◆ What needs to be done: From the data that follows, set down exactly the lines from the one with "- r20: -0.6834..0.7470" through the one with "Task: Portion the", counting both. Pictures stay out.

Source records below:

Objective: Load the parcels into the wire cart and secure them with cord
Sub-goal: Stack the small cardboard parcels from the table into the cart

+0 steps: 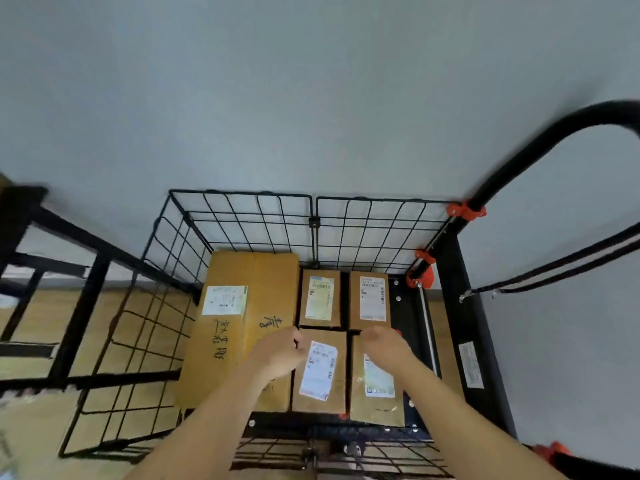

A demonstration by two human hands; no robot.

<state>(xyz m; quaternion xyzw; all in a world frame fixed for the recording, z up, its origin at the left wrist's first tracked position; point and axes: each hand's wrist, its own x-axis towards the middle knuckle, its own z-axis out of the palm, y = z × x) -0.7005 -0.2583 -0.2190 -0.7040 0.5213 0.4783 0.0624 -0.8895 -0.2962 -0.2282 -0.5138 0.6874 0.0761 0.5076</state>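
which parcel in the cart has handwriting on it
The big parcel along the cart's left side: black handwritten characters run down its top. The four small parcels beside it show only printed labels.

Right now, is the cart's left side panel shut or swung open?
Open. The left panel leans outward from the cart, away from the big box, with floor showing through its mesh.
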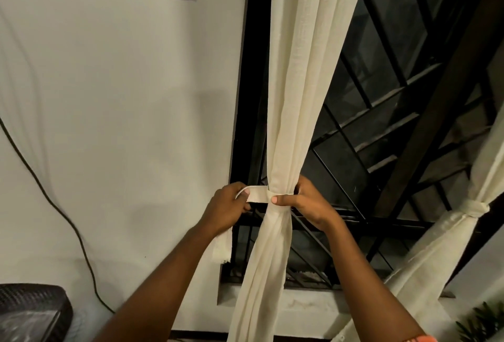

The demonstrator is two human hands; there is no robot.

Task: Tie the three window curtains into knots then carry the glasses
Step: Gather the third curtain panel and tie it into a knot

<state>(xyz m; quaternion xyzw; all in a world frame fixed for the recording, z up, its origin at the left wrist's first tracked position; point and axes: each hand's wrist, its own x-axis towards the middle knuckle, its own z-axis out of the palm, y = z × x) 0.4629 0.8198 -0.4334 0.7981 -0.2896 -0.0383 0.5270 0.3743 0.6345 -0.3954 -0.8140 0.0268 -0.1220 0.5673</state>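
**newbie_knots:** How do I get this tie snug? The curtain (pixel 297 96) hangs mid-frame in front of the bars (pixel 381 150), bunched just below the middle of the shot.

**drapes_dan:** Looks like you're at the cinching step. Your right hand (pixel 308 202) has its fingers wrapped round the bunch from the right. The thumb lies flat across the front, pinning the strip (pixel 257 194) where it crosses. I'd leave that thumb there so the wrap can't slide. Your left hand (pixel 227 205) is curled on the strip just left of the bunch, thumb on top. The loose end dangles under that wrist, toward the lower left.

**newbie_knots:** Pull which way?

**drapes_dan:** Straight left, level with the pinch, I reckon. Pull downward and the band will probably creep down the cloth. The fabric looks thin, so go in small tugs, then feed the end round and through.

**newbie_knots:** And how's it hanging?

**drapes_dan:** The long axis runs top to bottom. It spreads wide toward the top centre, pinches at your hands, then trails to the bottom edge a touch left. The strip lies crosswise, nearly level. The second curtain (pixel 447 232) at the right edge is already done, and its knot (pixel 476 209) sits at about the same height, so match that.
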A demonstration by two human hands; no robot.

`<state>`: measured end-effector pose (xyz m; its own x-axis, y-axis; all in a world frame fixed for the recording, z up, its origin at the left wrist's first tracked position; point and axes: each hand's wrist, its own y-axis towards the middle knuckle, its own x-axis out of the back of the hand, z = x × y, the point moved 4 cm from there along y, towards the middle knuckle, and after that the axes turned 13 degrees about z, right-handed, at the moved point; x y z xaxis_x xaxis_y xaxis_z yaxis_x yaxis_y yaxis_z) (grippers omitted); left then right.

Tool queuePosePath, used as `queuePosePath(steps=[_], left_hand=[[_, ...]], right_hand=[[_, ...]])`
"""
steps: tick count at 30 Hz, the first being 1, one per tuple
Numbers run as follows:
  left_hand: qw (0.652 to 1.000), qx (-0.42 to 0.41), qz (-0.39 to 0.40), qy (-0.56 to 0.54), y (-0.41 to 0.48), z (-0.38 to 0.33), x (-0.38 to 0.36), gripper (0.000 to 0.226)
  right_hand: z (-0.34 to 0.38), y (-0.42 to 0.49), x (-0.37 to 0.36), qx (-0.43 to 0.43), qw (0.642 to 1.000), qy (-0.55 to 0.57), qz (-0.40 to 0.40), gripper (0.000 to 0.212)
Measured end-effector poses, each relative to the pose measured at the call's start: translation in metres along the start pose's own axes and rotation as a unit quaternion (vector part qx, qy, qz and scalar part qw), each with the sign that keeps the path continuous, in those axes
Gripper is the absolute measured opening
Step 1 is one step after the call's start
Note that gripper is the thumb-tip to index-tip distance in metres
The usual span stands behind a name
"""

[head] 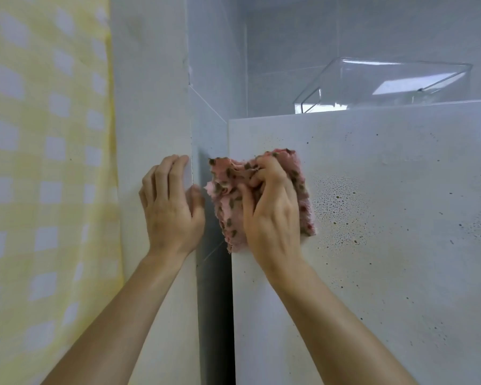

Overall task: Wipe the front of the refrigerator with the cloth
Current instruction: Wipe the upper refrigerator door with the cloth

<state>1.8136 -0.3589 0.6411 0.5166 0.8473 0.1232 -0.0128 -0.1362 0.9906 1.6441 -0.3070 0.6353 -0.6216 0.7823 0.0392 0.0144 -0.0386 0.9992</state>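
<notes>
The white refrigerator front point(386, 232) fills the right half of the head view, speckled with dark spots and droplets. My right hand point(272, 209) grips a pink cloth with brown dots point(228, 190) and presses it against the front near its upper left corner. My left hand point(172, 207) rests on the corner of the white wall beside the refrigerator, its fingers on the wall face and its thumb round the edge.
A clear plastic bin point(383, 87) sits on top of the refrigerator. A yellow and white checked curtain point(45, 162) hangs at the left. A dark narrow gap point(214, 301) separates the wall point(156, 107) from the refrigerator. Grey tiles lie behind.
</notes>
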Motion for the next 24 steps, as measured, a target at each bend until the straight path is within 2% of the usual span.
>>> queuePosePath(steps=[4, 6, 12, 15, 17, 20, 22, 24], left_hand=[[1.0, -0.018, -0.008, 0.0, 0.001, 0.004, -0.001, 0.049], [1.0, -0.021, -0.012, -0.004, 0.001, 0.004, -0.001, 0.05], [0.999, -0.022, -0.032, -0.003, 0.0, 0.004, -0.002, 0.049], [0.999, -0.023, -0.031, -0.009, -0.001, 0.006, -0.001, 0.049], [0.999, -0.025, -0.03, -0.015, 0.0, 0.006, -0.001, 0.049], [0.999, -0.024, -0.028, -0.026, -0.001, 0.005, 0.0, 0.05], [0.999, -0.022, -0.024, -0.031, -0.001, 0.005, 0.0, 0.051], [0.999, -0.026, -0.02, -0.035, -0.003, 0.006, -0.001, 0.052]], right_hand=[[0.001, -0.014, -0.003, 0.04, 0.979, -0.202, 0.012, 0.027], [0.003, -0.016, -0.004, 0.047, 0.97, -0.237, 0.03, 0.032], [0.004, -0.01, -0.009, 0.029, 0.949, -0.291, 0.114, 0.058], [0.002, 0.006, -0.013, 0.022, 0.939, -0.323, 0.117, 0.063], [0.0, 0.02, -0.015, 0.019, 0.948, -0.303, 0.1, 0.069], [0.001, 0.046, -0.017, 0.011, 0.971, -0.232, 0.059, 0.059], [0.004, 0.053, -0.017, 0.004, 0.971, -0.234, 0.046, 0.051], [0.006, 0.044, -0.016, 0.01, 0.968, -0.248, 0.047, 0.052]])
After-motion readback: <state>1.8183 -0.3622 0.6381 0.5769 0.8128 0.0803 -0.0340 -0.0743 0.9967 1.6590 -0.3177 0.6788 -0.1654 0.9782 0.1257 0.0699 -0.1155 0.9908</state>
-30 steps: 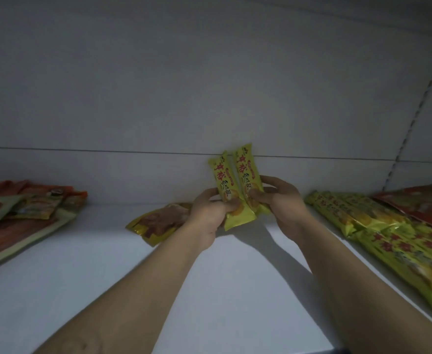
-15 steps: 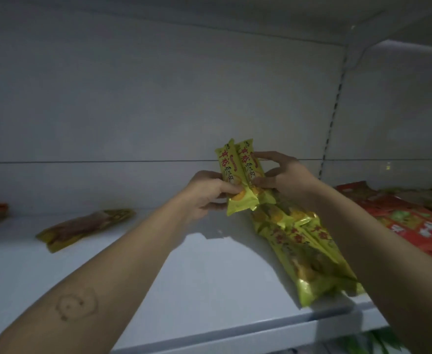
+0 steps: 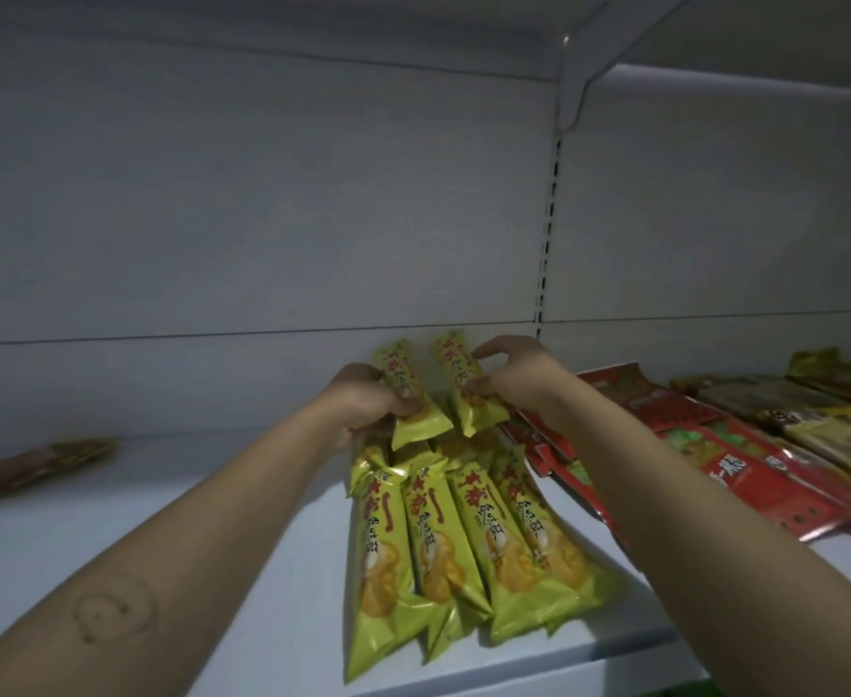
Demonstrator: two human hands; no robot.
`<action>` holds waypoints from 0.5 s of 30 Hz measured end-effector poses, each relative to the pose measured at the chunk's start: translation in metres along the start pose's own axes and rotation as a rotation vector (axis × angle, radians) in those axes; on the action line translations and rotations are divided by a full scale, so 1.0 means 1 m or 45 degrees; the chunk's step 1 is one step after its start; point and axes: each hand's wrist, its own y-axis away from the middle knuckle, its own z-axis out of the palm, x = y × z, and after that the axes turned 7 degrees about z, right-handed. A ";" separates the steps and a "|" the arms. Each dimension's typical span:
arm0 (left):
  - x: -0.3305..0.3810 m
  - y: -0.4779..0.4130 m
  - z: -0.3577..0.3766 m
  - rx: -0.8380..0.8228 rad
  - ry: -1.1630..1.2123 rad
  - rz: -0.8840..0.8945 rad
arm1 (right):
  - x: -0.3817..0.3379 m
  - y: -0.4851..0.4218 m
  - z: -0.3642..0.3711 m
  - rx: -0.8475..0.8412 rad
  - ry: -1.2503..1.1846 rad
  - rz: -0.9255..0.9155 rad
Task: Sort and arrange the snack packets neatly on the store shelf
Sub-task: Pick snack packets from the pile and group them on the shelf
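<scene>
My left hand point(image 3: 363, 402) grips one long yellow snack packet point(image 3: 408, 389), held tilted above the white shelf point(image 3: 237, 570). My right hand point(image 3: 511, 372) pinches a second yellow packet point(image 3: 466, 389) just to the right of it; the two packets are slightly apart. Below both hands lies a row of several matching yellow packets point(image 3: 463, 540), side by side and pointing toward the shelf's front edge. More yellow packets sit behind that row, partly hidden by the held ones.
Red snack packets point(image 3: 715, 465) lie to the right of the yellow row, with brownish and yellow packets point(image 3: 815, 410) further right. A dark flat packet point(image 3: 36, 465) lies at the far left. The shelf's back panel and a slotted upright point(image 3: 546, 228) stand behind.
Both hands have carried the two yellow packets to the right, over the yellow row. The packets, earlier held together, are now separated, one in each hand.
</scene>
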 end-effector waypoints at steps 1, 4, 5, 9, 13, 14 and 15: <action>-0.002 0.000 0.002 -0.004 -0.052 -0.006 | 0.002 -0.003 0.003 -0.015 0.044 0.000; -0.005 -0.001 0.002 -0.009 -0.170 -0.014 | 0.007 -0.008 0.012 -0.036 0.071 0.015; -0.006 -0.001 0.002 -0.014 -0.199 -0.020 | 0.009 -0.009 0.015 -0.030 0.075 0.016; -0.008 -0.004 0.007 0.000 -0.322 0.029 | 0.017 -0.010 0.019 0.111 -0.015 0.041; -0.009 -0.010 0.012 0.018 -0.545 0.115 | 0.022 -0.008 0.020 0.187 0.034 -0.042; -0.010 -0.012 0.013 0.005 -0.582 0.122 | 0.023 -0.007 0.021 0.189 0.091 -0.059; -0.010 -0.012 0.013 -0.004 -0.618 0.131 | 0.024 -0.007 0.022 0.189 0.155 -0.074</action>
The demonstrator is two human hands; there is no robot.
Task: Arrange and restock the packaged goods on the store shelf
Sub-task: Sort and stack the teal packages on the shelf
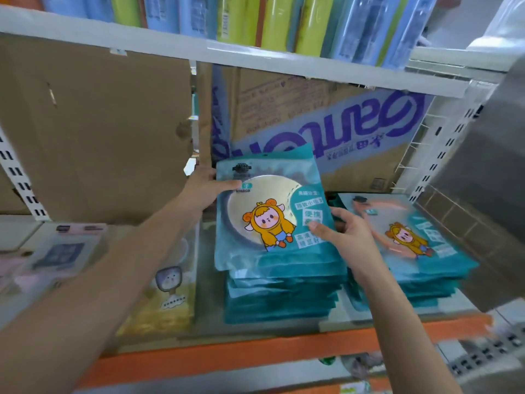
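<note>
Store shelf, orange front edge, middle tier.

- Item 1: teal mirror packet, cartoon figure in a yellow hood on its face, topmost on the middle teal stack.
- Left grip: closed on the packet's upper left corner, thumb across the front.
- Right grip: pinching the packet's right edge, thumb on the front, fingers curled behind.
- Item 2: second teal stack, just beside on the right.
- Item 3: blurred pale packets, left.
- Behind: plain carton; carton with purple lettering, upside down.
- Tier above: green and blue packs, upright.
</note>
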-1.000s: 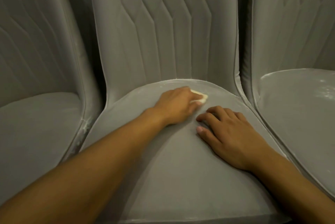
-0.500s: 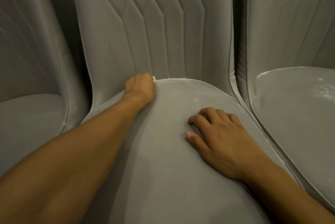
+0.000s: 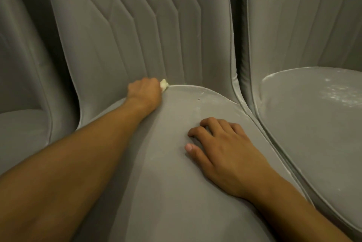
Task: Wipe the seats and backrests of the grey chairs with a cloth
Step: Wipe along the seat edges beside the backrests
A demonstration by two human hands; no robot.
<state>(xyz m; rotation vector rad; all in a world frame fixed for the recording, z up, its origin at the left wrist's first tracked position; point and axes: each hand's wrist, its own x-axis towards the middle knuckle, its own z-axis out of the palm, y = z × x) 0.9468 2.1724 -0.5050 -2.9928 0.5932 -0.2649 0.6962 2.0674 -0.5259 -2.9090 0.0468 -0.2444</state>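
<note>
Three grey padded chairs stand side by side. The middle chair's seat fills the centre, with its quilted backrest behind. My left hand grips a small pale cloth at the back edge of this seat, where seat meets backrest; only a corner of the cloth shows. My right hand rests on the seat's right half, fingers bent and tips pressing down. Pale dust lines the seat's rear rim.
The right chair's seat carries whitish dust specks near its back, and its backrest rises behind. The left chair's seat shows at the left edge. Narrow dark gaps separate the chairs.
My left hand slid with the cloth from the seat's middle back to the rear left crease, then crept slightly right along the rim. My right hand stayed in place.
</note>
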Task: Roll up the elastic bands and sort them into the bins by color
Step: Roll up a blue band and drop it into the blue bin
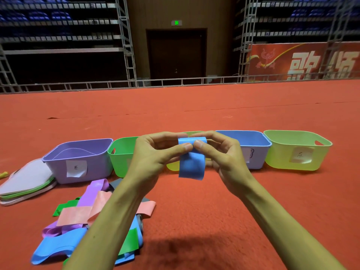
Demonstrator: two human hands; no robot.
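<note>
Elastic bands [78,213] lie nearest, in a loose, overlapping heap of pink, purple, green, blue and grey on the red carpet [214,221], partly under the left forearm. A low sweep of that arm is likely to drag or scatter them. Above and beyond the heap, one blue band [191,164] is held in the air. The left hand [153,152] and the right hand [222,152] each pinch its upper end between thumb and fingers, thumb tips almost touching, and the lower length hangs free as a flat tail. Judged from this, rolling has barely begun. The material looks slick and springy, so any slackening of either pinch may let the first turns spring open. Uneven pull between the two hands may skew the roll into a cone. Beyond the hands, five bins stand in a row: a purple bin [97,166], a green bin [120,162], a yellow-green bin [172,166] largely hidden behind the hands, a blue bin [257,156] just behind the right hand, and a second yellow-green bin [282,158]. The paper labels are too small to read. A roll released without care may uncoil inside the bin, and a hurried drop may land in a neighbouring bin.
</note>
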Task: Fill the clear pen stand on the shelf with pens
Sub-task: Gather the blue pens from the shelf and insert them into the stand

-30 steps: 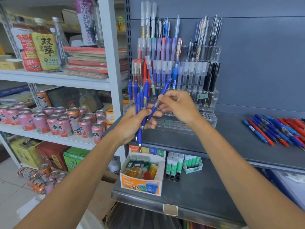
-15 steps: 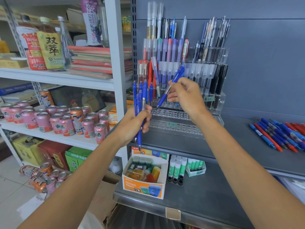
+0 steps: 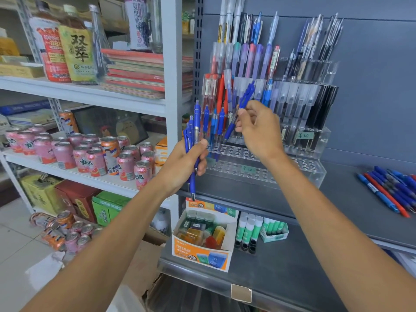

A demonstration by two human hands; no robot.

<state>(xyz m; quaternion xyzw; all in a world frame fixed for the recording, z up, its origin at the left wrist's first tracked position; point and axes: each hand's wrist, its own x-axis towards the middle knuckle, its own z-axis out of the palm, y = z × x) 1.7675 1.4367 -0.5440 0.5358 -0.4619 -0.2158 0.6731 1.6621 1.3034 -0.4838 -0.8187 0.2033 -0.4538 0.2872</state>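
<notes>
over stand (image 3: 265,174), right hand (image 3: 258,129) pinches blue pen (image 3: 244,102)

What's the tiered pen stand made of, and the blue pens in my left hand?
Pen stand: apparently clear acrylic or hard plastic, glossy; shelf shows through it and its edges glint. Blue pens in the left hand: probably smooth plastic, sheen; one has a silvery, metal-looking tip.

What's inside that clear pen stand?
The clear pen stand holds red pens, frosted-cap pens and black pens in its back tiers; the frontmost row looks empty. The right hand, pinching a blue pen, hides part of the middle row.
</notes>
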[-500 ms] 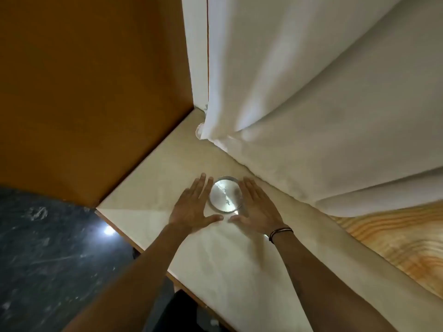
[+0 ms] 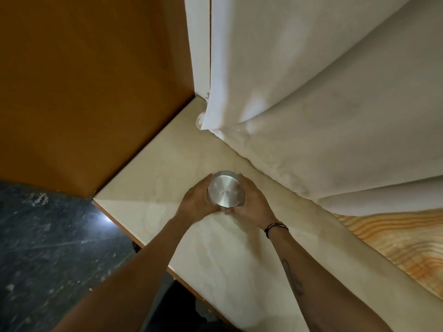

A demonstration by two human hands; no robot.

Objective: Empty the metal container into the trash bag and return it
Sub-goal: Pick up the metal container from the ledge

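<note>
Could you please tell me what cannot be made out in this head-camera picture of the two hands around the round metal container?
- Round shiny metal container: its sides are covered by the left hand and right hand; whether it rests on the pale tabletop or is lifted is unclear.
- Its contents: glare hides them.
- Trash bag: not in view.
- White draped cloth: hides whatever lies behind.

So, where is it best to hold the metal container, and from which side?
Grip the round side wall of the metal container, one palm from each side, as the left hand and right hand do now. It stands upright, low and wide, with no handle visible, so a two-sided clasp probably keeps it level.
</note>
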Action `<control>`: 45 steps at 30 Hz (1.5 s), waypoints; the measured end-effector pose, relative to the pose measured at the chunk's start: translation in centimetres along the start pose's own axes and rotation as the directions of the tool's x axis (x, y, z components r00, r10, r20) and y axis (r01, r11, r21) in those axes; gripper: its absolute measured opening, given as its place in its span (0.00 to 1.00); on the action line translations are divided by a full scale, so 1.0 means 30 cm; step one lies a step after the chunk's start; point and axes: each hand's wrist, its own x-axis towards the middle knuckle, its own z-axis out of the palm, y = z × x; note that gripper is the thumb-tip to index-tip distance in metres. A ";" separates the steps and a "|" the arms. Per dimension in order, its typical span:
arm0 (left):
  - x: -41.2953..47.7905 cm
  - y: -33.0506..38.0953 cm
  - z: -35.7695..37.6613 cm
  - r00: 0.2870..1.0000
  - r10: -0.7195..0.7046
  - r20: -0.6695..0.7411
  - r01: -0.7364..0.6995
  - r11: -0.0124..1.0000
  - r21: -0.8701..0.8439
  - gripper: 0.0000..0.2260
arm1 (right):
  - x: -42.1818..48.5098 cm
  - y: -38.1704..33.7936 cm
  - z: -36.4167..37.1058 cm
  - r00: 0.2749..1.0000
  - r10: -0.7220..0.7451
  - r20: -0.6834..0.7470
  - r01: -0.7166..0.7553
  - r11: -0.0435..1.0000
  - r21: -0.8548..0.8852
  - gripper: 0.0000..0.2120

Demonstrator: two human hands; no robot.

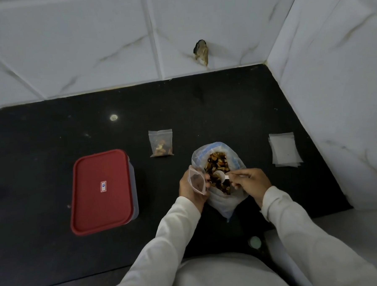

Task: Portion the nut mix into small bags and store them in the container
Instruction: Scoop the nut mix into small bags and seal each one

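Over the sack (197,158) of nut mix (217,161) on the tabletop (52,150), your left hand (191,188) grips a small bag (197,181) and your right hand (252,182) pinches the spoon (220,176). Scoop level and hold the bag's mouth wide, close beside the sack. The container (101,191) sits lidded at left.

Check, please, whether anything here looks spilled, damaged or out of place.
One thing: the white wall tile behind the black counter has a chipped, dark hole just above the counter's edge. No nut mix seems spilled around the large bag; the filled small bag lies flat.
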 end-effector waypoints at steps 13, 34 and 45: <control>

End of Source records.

◆ Final answer:
  - r20: -0.6834..0.7470
  - r01: -0.7166..0.7553
  - r11: -0.0435..1.0000
  - r21: -0.8548..0.8852
  - gripper: 0.0000..0.2120

Demonstrator: two human hands; no robot.


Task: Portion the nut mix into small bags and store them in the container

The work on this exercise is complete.